[Start of section]

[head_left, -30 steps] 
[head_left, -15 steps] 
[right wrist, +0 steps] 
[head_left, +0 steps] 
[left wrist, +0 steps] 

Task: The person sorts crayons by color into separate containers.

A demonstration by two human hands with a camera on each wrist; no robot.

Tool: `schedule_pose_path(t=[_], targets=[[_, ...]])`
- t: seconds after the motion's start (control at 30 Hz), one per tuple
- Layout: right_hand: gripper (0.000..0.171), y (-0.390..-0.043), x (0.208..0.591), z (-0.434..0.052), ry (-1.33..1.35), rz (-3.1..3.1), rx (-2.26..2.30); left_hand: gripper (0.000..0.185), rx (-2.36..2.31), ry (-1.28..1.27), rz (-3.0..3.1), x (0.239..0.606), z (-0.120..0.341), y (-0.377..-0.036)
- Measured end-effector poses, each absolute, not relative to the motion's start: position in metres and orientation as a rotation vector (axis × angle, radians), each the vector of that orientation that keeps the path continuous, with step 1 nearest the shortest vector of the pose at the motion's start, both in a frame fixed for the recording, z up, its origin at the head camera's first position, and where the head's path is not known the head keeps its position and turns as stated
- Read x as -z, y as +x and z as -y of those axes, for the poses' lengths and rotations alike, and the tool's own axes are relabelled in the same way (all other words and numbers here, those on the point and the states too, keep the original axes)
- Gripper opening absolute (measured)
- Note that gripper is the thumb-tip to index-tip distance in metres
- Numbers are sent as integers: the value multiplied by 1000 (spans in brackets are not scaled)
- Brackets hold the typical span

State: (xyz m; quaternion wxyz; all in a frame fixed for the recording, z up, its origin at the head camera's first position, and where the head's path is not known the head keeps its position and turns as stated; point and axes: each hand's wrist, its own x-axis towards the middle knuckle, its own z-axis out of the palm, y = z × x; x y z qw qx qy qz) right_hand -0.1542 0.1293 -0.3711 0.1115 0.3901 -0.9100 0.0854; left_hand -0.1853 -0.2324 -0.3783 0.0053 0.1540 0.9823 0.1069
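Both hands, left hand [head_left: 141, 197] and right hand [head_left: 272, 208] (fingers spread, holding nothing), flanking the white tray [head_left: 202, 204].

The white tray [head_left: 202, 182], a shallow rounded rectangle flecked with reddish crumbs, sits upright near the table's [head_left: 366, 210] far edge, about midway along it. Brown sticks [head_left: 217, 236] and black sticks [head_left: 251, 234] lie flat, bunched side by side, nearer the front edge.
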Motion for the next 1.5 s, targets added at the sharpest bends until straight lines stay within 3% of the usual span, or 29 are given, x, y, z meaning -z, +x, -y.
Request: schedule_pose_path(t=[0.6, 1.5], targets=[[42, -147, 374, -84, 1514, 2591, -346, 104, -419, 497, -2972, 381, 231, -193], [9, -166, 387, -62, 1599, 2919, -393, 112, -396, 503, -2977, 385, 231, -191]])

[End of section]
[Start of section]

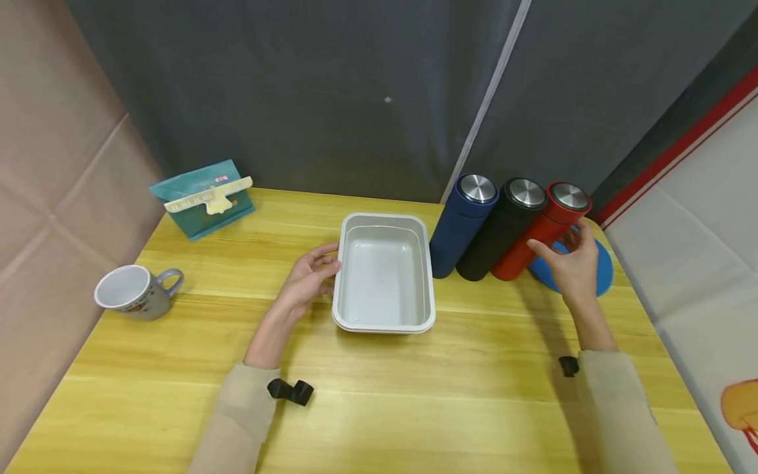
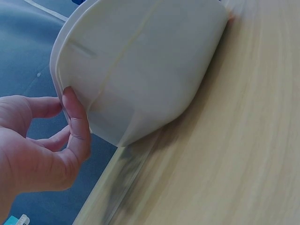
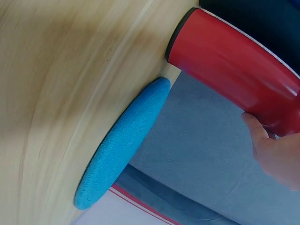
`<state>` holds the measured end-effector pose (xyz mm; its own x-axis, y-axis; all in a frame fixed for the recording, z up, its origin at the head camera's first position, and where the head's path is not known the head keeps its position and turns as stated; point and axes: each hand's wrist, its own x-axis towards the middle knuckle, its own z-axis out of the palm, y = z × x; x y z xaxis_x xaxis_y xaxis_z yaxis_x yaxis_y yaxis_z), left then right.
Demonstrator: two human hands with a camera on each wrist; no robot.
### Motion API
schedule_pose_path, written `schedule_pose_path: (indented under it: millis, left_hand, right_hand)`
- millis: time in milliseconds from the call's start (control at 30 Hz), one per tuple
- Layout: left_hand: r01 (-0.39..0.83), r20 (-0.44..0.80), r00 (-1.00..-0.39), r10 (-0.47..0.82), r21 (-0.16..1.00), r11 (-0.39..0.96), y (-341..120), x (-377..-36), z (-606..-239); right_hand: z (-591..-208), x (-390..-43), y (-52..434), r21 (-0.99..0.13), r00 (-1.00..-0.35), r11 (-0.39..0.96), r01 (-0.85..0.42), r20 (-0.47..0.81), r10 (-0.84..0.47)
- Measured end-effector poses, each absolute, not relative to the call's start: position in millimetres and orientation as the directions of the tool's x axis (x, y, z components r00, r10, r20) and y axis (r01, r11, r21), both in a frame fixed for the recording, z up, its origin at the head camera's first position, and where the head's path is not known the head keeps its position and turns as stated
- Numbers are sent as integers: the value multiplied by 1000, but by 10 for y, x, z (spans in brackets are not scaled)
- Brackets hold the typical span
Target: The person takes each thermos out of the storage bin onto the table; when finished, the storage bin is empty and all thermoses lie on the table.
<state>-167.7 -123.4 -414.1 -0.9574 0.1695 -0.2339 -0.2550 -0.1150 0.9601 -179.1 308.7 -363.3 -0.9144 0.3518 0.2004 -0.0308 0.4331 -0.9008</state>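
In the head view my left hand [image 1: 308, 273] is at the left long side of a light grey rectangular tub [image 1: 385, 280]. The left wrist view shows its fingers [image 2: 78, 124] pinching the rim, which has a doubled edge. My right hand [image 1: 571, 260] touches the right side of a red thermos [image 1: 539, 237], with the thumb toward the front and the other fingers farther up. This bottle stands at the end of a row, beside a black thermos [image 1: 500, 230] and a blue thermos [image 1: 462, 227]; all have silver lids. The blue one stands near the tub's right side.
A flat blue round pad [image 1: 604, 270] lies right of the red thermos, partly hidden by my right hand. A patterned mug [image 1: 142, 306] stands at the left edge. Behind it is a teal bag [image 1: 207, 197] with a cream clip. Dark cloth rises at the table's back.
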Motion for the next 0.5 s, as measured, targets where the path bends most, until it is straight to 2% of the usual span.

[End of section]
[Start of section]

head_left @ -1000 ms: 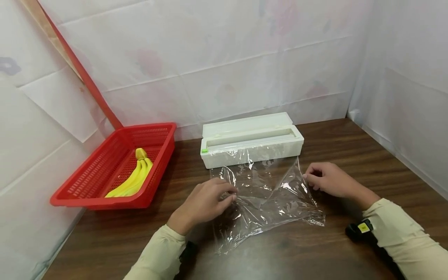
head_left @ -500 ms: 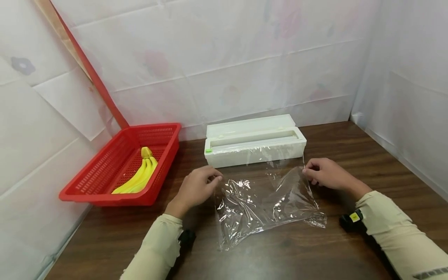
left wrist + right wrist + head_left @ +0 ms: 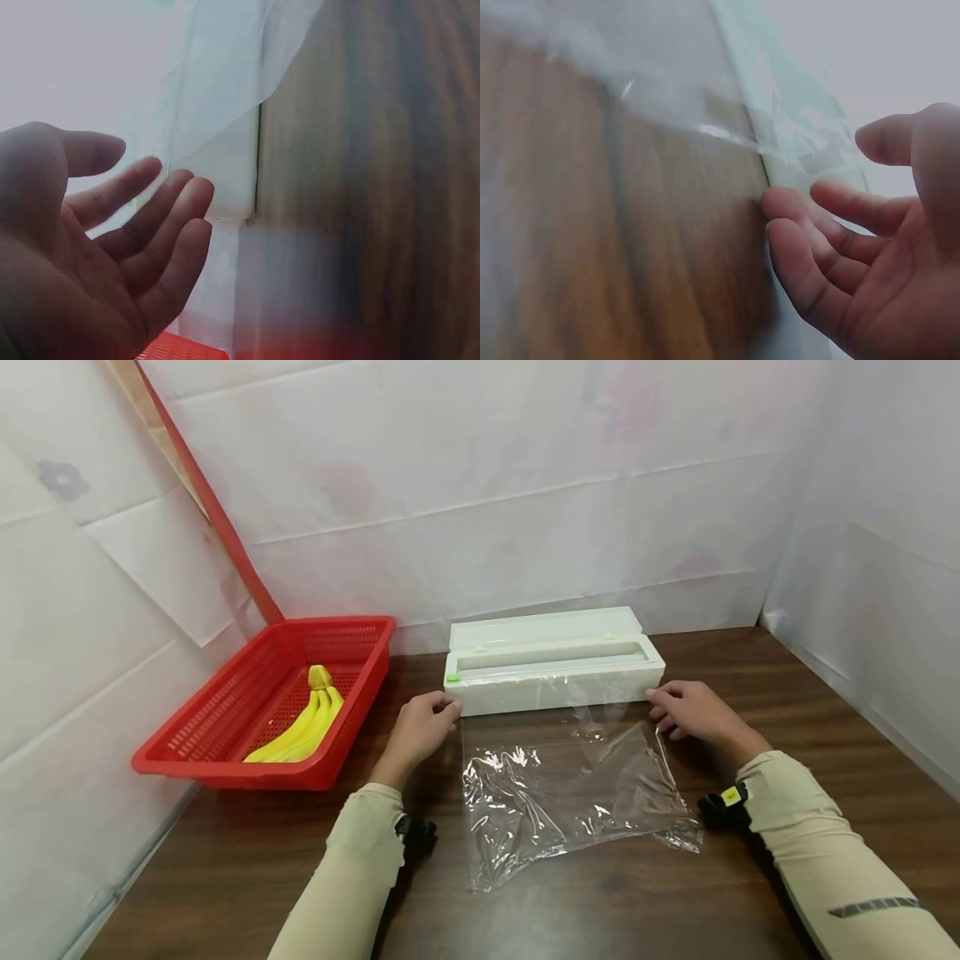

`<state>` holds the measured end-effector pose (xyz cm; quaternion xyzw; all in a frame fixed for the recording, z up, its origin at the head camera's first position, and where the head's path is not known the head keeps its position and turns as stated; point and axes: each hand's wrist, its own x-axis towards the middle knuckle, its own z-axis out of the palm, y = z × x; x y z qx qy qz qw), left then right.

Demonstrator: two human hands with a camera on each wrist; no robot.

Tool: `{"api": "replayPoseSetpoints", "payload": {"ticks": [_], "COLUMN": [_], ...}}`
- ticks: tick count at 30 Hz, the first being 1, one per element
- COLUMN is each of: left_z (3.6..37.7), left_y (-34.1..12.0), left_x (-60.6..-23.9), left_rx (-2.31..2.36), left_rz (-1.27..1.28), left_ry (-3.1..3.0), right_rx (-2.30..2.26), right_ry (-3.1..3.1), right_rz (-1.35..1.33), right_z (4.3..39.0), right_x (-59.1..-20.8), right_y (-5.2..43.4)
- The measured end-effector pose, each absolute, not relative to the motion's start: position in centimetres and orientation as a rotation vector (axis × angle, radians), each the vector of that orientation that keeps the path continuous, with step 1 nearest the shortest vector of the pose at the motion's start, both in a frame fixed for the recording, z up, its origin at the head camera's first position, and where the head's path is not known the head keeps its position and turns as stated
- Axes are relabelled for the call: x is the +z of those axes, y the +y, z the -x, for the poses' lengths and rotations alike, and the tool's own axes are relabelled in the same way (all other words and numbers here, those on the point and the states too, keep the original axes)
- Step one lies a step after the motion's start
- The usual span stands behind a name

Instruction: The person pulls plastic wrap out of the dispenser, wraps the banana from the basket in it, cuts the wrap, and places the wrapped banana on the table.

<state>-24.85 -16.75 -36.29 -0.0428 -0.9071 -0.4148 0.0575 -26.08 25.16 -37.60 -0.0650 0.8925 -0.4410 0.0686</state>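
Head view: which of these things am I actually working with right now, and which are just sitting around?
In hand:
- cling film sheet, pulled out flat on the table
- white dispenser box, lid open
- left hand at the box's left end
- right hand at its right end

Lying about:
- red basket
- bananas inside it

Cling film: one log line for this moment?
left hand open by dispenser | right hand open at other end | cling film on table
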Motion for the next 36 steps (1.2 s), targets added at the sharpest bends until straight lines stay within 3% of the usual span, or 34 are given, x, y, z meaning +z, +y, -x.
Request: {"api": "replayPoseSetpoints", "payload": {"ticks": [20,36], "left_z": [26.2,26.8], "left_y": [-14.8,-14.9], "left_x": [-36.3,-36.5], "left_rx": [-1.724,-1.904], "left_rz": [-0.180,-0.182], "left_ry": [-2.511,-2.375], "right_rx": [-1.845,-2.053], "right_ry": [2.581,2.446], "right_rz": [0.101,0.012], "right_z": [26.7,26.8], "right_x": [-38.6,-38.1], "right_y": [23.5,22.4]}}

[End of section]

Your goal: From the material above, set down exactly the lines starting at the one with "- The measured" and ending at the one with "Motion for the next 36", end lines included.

Answer section:
- The measured end-effector pose, each absolute, not relative to the motion's start: position in centimetres and orientation as a rotation vector (axis × angle, radians), each the vector of that orientation that keeps the path continuous, with step 1 nearest the shortest vector of the pose at the motion's start, both in a frame fixed for the recording, z up, its origin at the head camera's first position, and where the head's path is not known the head keeps its position and turns as stated
- Axes are relabelled for the call: x is the +z of those axes, y the +y, z the -x, for the poses' lengths and rotations alike, and the tool's own axes are relabelled in the same way (all other words and numbers here, those on the point and the states too, keep the original axes)
- Step one lies a step after the motion's start
- The usual span stands behind a name

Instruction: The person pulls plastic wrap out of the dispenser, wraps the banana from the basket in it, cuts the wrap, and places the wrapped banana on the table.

<state>-24.85 -16.75 -36.29 -0.0428 -0.9071 -0.4148 0.0575 -26.08 25.16 -37.60 -0.0650 0.8925 -0.4410 0.0686</state>
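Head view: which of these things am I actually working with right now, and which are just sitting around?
In hand:
- cling film sheet, pulled out flat on the table
- white dispenser box, lid open
- left hand at the box's left end
- right hand at its right end

Lying about:
- red basket
- bananas inside it

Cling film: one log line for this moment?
left hand open by dispenser | right hand open at other end | cling film on table
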Motion for the next 36 steps (1.2 s), targets added at the sharpest bends until straight lines stay within 3% of the usual span, or 34 are given, x, y, z meaning +z, +y, -x.

The work on this exercise is done.